** Opening Provided data block **

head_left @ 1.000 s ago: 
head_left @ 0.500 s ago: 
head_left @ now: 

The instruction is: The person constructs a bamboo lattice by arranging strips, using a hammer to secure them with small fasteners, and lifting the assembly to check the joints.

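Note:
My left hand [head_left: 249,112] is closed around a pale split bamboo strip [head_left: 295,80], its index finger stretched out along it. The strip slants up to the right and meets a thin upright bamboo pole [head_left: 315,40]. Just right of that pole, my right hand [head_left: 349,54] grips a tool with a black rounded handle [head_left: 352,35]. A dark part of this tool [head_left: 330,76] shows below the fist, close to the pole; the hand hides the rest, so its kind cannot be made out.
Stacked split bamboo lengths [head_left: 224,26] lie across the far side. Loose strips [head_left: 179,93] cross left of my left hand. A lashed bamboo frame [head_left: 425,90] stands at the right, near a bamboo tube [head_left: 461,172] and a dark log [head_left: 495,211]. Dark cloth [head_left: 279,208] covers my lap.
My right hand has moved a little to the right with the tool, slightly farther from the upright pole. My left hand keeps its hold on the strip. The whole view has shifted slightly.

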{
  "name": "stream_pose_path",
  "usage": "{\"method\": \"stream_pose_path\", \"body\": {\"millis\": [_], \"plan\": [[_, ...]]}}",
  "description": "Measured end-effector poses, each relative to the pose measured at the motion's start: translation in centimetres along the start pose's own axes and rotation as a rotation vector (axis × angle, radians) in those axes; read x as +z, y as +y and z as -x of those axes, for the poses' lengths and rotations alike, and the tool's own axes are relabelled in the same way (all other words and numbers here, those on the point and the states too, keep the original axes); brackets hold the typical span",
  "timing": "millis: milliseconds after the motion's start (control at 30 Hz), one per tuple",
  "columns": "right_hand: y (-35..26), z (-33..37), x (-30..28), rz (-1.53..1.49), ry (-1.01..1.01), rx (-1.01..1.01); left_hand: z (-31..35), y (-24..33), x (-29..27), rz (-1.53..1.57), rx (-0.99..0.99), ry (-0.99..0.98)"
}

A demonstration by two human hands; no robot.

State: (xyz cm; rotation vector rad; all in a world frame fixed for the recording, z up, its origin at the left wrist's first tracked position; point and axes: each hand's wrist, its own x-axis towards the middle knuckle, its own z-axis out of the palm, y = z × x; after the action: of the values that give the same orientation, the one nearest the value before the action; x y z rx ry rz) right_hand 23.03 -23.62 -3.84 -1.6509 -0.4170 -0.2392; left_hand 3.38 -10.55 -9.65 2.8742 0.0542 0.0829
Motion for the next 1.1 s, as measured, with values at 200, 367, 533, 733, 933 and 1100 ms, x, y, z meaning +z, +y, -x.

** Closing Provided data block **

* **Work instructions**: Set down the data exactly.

* **Result below**:
head_left @ 1.000 s ago: 
head_left @ 0.500 s ago: 
head_left @ now: 

The instruction is: The person constructs a bamboo lattice by arranging strips, using a hammer to secure them with small fasteners, and lifting the assembly to check the joints.

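Note:
My left hand [head_left: 249,112] is closed around a pale split bamboo strip [head_left: 295,80], its index finger stretched out along it. The strip slants up to the right and meets a thin upright bamboo pole [head_left: 315,40]. Just right of that pole, my right hand [head_left: 349,54] grips a tool with a black rounded handle [head_left: 352,35]. A dark part of this tool [head_left: 330,76] shows below the fist, close to the pole; the hand hides the rest, so its kind cannot be made out.
Stacked split bamboo lengths [head_left: 224,26] lie across the far side. Loose strips [head_left: 179,93] cross left of my left hand. A lashed bamboo frame [head_left: 425,90] stands at the right, near a bamboo tube [head_left: 461,172] and a dark log [head_left: 495,211]. Dark cloth [head_left: 279,208] covers my lap.
My right hand has moved a little to the right with the tool, slightly farther from the upright pole. My left hand keeps its hold on the strip. The whole view has shifted slightly.
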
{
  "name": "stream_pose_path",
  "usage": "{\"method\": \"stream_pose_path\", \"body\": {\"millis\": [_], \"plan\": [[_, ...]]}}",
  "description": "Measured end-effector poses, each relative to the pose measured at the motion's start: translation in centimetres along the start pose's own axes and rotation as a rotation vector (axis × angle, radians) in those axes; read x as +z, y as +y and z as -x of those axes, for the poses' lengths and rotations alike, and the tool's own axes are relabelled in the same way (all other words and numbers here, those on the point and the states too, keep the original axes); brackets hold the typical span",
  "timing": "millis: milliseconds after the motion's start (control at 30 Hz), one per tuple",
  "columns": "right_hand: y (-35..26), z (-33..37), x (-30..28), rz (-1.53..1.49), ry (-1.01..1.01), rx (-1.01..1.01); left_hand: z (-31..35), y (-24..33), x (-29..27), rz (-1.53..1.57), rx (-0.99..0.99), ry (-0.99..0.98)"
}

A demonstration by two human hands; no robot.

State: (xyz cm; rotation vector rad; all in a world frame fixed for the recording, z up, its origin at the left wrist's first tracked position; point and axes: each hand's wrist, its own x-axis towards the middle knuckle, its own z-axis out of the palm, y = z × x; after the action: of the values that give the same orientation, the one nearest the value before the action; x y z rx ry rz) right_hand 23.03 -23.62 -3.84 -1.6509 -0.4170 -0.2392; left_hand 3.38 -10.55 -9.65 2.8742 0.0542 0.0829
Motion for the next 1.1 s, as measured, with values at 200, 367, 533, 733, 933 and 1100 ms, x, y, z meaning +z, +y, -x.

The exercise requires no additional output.